● **Task goal**
Could you reproduce every entry as it stands, leaving the pictures behind?

**********

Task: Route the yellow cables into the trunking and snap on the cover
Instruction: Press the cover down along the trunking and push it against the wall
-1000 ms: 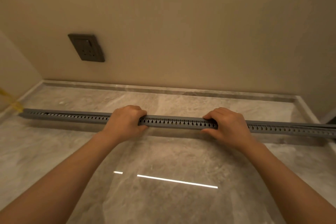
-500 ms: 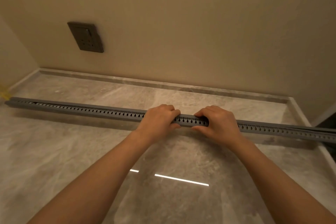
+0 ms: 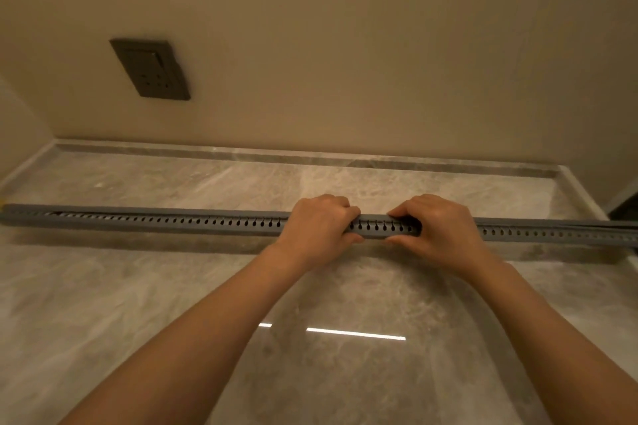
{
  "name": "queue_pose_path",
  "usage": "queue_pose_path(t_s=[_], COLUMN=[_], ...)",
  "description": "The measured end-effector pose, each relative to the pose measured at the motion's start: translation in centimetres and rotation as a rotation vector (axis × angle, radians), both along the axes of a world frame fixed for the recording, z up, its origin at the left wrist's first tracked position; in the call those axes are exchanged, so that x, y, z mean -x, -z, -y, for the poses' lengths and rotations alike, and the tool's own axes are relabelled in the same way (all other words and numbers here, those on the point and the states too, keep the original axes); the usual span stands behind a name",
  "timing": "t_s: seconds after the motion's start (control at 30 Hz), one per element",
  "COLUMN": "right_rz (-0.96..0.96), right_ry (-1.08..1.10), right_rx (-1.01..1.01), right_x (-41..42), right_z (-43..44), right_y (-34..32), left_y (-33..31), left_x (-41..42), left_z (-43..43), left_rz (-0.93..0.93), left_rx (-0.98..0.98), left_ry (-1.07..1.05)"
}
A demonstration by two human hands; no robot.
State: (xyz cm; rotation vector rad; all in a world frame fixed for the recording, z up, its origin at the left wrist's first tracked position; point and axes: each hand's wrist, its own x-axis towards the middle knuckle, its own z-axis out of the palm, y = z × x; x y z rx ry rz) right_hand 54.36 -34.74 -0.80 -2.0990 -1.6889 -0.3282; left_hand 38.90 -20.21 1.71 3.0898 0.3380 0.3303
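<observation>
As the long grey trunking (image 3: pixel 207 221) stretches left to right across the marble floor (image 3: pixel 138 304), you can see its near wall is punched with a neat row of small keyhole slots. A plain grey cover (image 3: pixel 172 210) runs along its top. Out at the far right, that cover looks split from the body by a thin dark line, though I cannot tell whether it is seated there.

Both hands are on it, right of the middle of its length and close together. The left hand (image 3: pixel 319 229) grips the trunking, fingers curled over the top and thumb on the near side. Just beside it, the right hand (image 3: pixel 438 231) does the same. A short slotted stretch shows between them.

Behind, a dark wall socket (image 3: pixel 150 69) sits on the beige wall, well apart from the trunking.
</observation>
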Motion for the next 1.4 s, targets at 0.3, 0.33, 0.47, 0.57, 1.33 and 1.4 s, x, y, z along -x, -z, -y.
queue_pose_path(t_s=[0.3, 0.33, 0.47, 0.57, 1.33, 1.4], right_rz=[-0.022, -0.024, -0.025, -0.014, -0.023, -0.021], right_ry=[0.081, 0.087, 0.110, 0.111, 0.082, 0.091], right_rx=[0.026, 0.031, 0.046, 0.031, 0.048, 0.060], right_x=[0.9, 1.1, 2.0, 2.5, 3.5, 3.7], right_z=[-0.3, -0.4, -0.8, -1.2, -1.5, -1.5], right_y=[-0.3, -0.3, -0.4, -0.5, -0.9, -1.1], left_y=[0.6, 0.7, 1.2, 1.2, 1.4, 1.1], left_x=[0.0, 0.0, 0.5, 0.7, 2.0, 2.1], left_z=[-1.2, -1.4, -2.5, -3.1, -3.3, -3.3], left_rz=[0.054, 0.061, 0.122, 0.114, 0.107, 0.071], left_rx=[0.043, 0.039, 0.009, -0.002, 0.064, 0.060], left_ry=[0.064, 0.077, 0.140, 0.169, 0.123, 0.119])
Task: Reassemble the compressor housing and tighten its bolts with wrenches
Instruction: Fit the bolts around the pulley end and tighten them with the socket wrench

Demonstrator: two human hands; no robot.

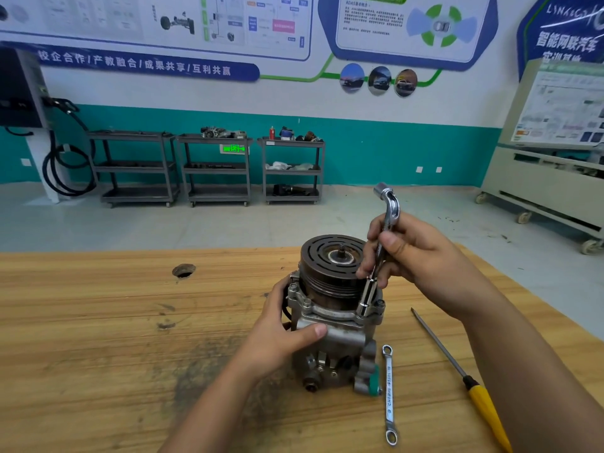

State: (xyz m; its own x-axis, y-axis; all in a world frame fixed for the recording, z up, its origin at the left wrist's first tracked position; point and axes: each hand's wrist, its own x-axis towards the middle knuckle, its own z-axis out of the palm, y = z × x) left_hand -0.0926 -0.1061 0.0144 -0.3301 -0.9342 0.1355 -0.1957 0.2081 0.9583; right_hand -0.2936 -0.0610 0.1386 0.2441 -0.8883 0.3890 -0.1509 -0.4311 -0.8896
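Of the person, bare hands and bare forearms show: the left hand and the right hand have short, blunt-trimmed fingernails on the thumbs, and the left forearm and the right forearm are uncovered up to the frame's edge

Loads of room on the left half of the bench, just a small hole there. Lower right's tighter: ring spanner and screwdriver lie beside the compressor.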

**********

● **Output for this exercise**
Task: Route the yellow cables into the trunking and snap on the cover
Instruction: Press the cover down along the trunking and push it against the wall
-1000 ms: 
-500 ms: 
+0 ms: 
{
  "name": "queue_pose_path",
  "usage": "queue_pose_path(t_s=[_], COLUMN=[_], ...)",
  "description": "The measured end-effector pose, each relative to the pose measured at the motion's start: translation in centimetres and rotation as a rotation vector (axis × angle, radians), both along the axes of a world frame fixed for the recording, z up, its origin at the left wrist's first tracked position; in the call those axes are exchanged, so that x, y, z mean -x, -z, -y, for the poses' lengths and rotations alike, and the tool's own axes are relabelled in the same way (all other words and numbers here, those on the point and the states too, keep the original axes); the usual span stands behind a name",
  "timing": "t_s: seconds after the motion's start (control at 30 Hz), one per element",
  "COLUMN": "right_rz (-0.96..0.96), right_ry (-1.08..1.10), right_rx (-1.01..1.01), right_x (-41..42), right_z (-43..44), right_y (-34..32), left_y (-33..31), left_x (-41..42), left_z (-43..43), left_rz (-0.93..0.93), left_rx (-0.98..0.98), left_ry (-1.07..1.05)"
}
A demonstration by two human hands; no robot.
State: (xyz cm; rotation vector rad; all in a world frame fixed for the recording, z up, its origin at the left wrist's first tracked position; point and axes: each hand's wrist, its own x-axis towards the middle knuckle, its own z-axis out of the palm, y = z × x; x y z rx ry rz) right_hand 54.36 -34.74 -0.80 -2.0990 -1.6889 -0.3282; left_hand 38.90 -20.21 1.71 3.0898 0.3380 0.3303
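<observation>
As the long grey trunking (image 3: pixel 207 221) stretches left to right across the marble floor (image 3: pixel 138 304), you can see its near wall is punched with a neat row of small keyhole slots. A plain grey cover (image 3: pixel 172 210) runs along its top. Out at the far right, that cover looks split from the body by a thin dark line, though I cannot tell whether it is seated there.

Both hands are on it, right of the middle of its length and close together. The left hand (image 3: pixel 319 229) grips the trunking, fingers curled over the top and thumb on the near side. Just beside it, the right hand (image 3: pixel 438 231) does the same. A short slotted stretch shows between them.

Behind, a dark wall socket (image 3: pixel 150 69) sits on the beige wall, well apart from the trunking.
</observation>
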Motion for the next 1.4 s, targets at 0.3, 0.33, 0.47, 0.57, 1.33 and 1.4 s, x, y, z along -x, -z, -y.
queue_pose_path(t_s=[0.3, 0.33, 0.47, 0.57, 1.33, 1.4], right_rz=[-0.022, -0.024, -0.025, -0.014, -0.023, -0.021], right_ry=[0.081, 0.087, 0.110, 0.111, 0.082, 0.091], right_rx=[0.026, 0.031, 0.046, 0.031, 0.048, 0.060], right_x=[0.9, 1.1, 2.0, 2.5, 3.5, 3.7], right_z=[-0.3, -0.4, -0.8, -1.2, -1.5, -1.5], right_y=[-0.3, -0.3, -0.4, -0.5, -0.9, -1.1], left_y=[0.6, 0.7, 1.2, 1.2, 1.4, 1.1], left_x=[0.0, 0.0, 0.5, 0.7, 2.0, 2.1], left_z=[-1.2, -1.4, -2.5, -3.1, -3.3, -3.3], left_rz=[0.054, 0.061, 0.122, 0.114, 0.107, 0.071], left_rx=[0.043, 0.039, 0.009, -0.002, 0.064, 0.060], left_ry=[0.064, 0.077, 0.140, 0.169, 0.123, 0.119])
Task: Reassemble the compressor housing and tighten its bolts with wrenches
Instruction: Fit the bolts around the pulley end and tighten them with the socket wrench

Demonstrator: two human hands; no robot.


State: (xyz m; its own x-axis, y-axis; all in a world frame fixed for the recording, z up, its origin at the left wrist's first tracked position; point and axes: each hand's wrist, its own x-axis towards the middle knuckle, its own z-axis out of the palm, y = z × x) left_hand -0.0926 -0.1061 0.0144 -0.3301 -0.9342 0.1355 -0.1957 0.2081 0.9583; right_hand -0.2936 -0.0610 0.1386 0.2441 -0.8883 0.3890 -0.1509 -0.4311 -0.8896
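Of the person, bare hands and bare forearms show: the left hand and the right hand have short, blunt-trimmed fingernails on the thumbs, and the left forearm and the right forearm are uncovered up to the frame's edge

Loads of room on the left half of the bench, just a small hole there. Lower right's tighter: ring spanner and screwdriver lie beside the compressor.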

No more work remains in this exercise.